In a thread on Twitter, ESET researchers explained that CaddyWiper is malware that can wipe user data and partition information from any drive mounted on a compromised machine.

The sample code shared by ESET, shows that the malware corrupted files on the machine by overwriting them with a zero-byte character, rendering them unrecoverable.

“We knew that if the wipers worked, it would effectively render the system useless. However, it is not clear at this point what the overall impact of this attack will be," said Jean-Ian Boutin, Head of Threat Research at ESET.

However, the number of cases from CaddyWiper is still relatively small. Previous ESET research has found two other types of removal malware targeting computers in Ukraine.

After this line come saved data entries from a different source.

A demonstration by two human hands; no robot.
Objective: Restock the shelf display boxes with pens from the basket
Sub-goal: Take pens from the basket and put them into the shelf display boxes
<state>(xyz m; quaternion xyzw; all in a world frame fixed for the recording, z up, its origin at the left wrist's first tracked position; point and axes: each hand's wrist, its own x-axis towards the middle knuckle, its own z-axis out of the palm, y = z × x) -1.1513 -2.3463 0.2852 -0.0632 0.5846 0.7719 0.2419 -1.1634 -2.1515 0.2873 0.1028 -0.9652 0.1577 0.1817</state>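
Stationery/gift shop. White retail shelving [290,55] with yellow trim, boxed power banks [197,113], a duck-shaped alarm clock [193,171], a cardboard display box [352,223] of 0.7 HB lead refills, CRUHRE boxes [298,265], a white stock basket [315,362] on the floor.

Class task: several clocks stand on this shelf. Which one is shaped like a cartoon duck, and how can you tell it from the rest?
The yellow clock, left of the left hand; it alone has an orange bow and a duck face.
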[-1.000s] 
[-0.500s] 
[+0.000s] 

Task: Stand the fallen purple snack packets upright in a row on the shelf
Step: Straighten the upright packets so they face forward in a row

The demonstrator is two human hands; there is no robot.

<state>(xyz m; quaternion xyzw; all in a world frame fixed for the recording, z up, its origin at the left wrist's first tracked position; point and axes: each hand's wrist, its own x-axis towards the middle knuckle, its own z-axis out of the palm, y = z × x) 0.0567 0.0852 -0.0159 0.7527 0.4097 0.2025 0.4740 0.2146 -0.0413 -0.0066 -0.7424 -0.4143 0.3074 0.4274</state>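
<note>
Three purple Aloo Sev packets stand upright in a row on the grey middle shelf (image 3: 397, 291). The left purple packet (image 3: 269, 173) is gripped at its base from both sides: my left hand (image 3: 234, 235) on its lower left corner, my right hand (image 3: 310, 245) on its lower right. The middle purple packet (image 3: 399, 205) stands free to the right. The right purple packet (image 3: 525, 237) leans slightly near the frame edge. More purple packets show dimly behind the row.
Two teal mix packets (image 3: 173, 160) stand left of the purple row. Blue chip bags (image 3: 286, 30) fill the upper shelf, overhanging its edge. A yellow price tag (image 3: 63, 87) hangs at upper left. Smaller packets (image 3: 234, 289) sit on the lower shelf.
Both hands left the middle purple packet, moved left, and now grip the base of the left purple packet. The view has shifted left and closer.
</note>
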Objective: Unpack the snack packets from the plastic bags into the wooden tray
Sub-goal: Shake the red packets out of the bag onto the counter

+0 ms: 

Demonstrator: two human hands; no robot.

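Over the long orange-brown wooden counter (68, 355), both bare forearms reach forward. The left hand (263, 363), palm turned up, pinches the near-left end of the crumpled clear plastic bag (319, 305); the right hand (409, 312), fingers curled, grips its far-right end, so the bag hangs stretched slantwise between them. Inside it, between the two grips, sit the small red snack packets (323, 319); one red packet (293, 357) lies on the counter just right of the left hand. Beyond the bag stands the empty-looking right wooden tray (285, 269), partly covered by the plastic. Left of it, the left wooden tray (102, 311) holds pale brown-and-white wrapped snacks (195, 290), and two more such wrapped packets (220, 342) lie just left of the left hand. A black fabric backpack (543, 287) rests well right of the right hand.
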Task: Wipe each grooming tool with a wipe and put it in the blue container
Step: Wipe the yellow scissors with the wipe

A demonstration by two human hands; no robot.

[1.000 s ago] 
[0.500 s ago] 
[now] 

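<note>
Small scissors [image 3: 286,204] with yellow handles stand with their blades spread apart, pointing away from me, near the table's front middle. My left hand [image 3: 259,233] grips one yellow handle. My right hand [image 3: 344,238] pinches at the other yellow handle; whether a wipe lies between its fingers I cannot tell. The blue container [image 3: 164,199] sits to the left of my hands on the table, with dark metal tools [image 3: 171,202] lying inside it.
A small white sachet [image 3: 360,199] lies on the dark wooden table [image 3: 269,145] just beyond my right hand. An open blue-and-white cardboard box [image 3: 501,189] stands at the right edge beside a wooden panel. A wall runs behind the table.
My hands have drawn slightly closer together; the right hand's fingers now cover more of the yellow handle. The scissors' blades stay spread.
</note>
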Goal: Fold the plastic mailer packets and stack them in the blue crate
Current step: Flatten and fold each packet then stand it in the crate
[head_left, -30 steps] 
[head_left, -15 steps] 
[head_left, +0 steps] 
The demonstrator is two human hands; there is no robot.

Reported by The Verge, Tuesday, March 15, is a Strain, labeled HermeticWiper by researchers that was discovered on February 23, one day before Russia began its military invasion of Ukraine. Another wiper known as the IsaacWiper was deployed in Ukraine on February 24.

But from ESET's analysis, it shows that IsaacWiper and HermeticWiper were in development for months before being released.

Removal programs share some similarities with ransomware in terms of their ability to access and modify files on compromised systems. However, unlike ransomware which encrypts data on disk until a release fee is paid to the attacker, wipers permanently delete disk data and there is no way to recover it.

That is, the purpose of malware is purely to cause damage to the target rather than generate ransom for the attacker.

Pro-Russian hackers have used malware to destroy data on Ukrainian computer systems, while some Ukrainian-backed hackers have taken the opposite approach, leaking data from Russian businesses and government agencies as an offensive tactic.

Overall, large-scale cyberwarfare has so far failed to materialize in the Russia-Ukraine conflict, but it's possible that a bigger attack is still on the way.

In the United States (US), the Cybersecurity and Infrastructure Agency (CISA) has issued a warning to organizations warning that they could be affected by the same type of destructive malware used in Ukraine.